• **THE TASK**
Strip the pictures, then copy the remaining data exactly as it stands.

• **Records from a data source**
_ _ _ _ _
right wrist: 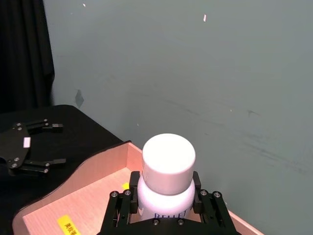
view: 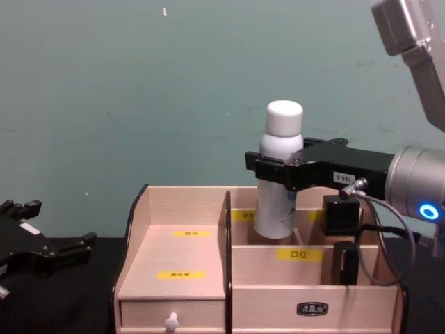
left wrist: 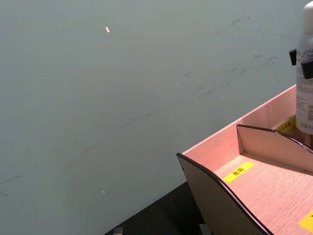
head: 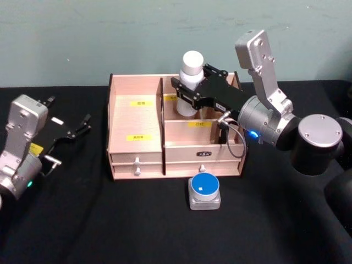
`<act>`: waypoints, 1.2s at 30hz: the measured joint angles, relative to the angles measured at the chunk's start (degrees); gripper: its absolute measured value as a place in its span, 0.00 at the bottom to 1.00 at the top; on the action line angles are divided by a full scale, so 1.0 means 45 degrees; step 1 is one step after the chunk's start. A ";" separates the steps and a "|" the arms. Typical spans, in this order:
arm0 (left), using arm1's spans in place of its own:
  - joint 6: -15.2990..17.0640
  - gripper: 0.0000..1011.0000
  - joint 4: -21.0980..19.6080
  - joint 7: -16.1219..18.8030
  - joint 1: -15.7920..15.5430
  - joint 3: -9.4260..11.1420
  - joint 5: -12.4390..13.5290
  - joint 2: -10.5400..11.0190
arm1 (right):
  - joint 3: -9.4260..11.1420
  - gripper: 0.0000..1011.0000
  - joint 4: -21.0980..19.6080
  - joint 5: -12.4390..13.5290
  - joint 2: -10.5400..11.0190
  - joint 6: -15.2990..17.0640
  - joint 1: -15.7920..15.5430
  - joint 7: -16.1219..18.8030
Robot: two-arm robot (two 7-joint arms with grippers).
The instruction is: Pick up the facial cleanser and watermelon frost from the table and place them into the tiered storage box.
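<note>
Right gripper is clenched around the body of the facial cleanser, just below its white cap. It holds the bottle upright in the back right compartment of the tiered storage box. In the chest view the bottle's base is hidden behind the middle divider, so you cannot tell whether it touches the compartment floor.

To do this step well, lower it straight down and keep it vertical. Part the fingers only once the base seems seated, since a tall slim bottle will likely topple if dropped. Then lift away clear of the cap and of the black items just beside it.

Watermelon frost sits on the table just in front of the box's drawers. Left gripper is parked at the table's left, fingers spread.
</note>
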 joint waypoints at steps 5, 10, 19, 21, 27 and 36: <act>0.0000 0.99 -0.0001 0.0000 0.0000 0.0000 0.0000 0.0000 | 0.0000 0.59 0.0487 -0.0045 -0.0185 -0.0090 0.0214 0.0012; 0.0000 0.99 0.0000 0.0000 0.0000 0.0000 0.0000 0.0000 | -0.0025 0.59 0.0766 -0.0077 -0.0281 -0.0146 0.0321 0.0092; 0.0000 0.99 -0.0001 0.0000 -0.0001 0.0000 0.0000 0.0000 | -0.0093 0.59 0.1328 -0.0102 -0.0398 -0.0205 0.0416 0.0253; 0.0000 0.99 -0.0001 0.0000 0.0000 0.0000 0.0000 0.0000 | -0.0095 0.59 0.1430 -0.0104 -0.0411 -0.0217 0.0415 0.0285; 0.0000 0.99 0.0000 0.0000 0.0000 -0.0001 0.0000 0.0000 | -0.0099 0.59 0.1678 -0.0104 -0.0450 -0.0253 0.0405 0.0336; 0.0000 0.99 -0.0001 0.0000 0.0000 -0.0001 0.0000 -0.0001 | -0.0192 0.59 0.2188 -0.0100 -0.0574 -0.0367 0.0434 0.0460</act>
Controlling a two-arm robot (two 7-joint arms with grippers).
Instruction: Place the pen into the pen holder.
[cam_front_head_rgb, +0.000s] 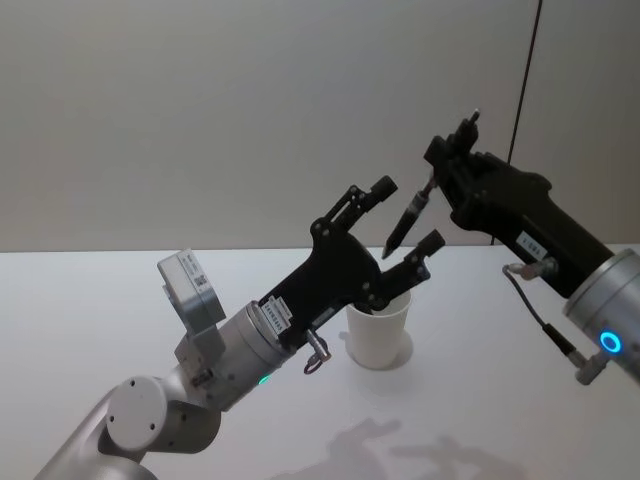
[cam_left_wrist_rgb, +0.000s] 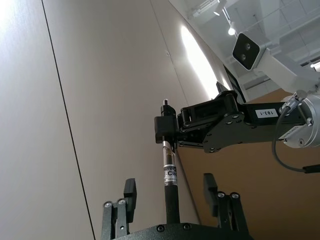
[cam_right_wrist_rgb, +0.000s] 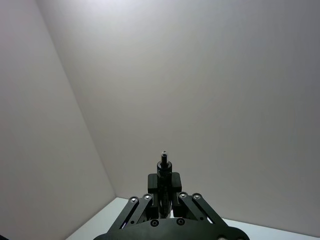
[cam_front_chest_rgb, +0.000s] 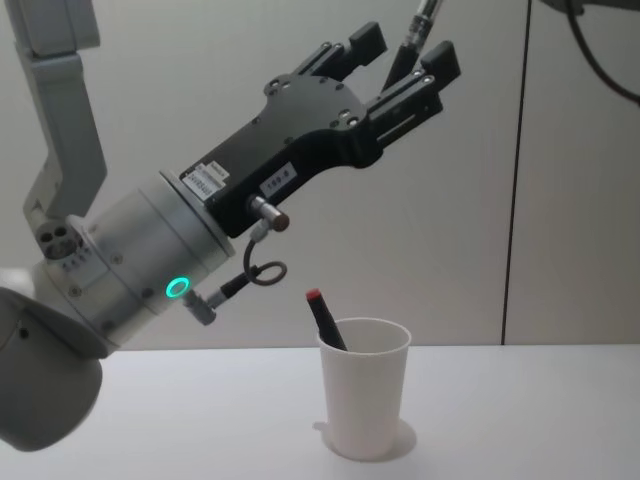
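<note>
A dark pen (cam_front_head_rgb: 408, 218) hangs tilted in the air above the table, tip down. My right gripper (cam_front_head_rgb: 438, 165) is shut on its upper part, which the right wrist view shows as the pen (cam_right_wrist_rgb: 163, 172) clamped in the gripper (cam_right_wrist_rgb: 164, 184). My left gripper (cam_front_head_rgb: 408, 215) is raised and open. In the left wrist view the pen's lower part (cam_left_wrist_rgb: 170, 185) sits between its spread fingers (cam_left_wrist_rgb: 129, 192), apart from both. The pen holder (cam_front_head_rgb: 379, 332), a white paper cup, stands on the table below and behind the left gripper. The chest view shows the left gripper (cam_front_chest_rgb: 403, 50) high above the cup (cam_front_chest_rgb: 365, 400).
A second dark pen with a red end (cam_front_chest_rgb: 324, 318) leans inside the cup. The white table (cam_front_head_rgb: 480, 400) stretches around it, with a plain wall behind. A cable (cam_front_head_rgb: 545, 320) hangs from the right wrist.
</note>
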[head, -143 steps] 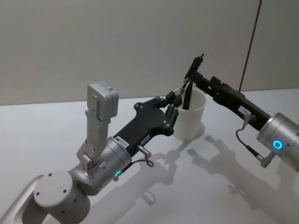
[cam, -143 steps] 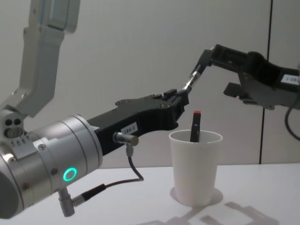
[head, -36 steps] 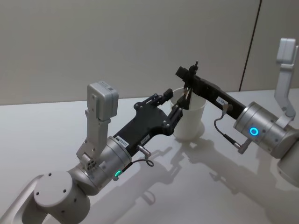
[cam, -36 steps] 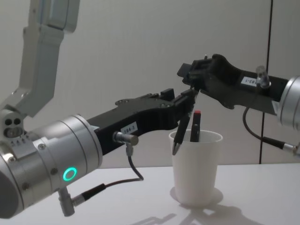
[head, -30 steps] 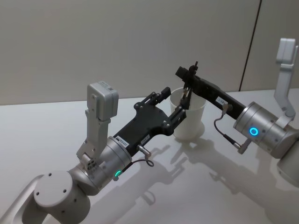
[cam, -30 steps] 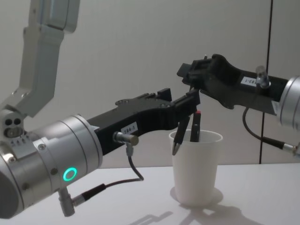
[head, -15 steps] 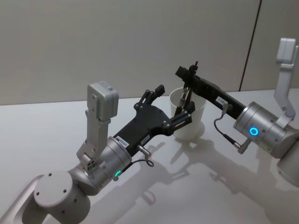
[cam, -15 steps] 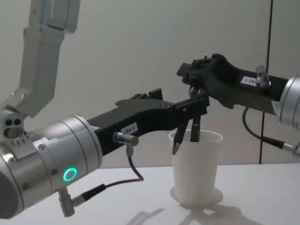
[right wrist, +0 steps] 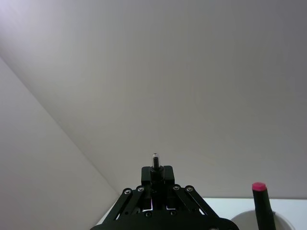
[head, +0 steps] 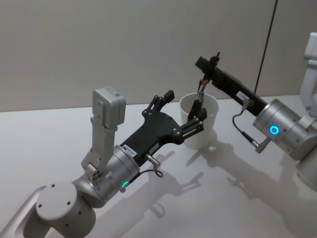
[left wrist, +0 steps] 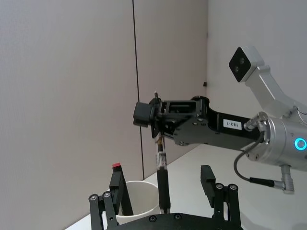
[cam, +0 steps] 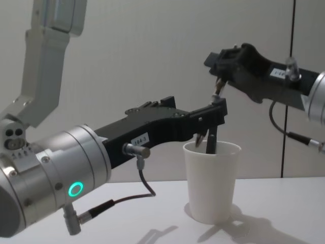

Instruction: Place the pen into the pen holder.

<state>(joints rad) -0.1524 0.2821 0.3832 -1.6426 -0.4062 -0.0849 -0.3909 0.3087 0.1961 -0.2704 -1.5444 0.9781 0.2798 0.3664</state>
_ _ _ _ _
• **WRITTEN RESPONSE**
right wrist: 
view: 
left wrist: 
head: 
`<act>`: waypoints, 1.2s at 30hz: the measured joint angles, relative to the angles measured at the chunk's start (degrees); gripper: its absolute measured value as a place in its span, 0.00 at the bottom to 1.00 at the top; on the action line angles are divided by a full scale, so 1.0 means 45 degrees; step 1 is one step after the chunk's start. A ";" separates the steps and a "|" the arms. Typical spans, in this order:
arm0 (left), using arm1's spans in place of its own:
  - joint 6: -15.2990..17.0640
  - gripper: 0.0000..1011.0000
  - joint 4: -21.0980..19.6080
  - joint 7: -16.1219..18.8030
  - joint 1: -15.7920..15.5430
  - joint 3: -9.4260..11.1420
  - joint 5: -12.4390..13.5290
  - joint 2: -10.5400..11.0190
arm1 (right):
  - joint 3: -9.4260..11.1420
  - gripper: 0.0000..1011.0000
  - joint 4: -21.0980..19.6080
  - joint 5: -12.4390..13.5290
  - joint 2: -10.5400..11.0190
  - joint 6: -15.2990..17.0640
  - joint 1: -15.7920..15.5430
  - joint 7: -16.1219..18.8030
Robot: two-arm robot (two 7-joint arms with grippers).
The instruction is: Pick up the facial cleanser and watermelon frost from the table and place them into the tiered storage box.
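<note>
Right gripper is clenched around the body of the facial cleanser, just below its white cap. It holds the bottle upright in the back right compartment of the tiered storage box. In the chest view the bottle's base is hidden behind the middle divider, so you cannot tell whether it touches the compartment floor.

To do this step well, lower it straight down and keep it vertical. Part the fingers only once the base seems seated, since a tall slim bottle will likely topple if dropped. Then lift away clear of the cap and of the black items just beside it.

Watermelon frost sits on the table just in front of the box's drawers. Left gripper is parked at the table's left, fingers spread.
</note>
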 joint waypoints at steps 5, 10, 19, 21, 27 and 36: <act>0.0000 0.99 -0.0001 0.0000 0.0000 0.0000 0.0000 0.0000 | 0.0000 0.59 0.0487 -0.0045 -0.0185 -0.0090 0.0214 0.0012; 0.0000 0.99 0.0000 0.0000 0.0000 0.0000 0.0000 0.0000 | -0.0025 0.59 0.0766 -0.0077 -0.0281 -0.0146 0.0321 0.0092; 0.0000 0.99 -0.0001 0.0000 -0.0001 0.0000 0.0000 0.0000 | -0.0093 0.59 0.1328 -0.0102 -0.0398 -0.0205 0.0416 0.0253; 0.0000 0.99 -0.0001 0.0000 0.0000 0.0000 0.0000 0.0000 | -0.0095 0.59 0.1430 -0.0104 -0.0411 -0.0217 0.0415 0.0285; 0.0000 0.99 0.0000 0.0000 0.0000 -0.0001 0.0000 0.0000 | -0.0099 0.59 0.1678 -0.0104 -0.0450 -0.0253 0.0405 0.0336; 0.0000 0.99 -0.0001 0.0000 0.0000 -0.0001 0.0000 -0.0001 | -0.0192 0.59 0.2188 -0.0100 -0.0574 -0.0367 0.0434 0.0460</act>
Controlling a two-arm robot (two 7-joint arms with grippers).
Instruction: Place the pen into the pen holder.
[cam_front_head_rgb, +0.000s] 
[cam_left_wrist_rgb, +0.000s] 
[cam_right_wrist_rgb, +0.000s] 
[cam_front_chest_rgb, +0.000s] 
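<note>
A dark pen (cam_front_head_rgb: 408, 218) hangs tilted in the air above the table, tip down. My right gripper (cam_front_head_rgb: 438, 165) is shut on its upper part, which the right wrist view shows as the pen (cam_right_wrist_rgb: 163, 172) clamped in the gripper (cam_right_wrist_rgb: 164, 184). My left gripper (cam_front_head_rgb: 408, 215) is raised and open. In the left wrist view the pen's lower part (cam_left_wrist_rgb: 170, 185) sits between its spread fingers (cam_left_wrist_rgb: 129, 192), apart from both. The pen holder (cam_front_head_rgb: 379, 332), a white paper cup, stands on the table below and behind the left gripper. The chest view shows the left gripper (cam_front_chest_rgb: 403, 50) high above the cup (cam_front_chest_rgb: 365, 400).
A second dark pen with a red end (cam_front_chest_rgb: 324, 318) leans inside the cup. The white table (cam_front_head_rgb: 480, 400) stretches around it, with a plain wall behind. A cable (cam_front_head_rgb: 545, 320) hangs from the right wrist.
</note>
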[head, -143 steps] 
[cam, -143 steps] 
[head, -36 steps] 
[cam, -36 steps] 
[head, -30 steps] 
[cam, -30 steps] 
[head, -15 steps] 
[cam, -15 steps] 
[right wrist, +0 steps] 
[head, +0 steps] 
[left wrist, +0 steps] 
[cam, +0 steps] 

Instruction: Place the pen into the pen holder.

<state>(joints rad) -0.1524 0.2821 0.3832 -1.6426 -0.4062 -0.0849 -0.3909 0.3087 0.1961 -0.2704 -1.5444 0.9781 0.2798 0.3664</state>

There is no more to add to the answer.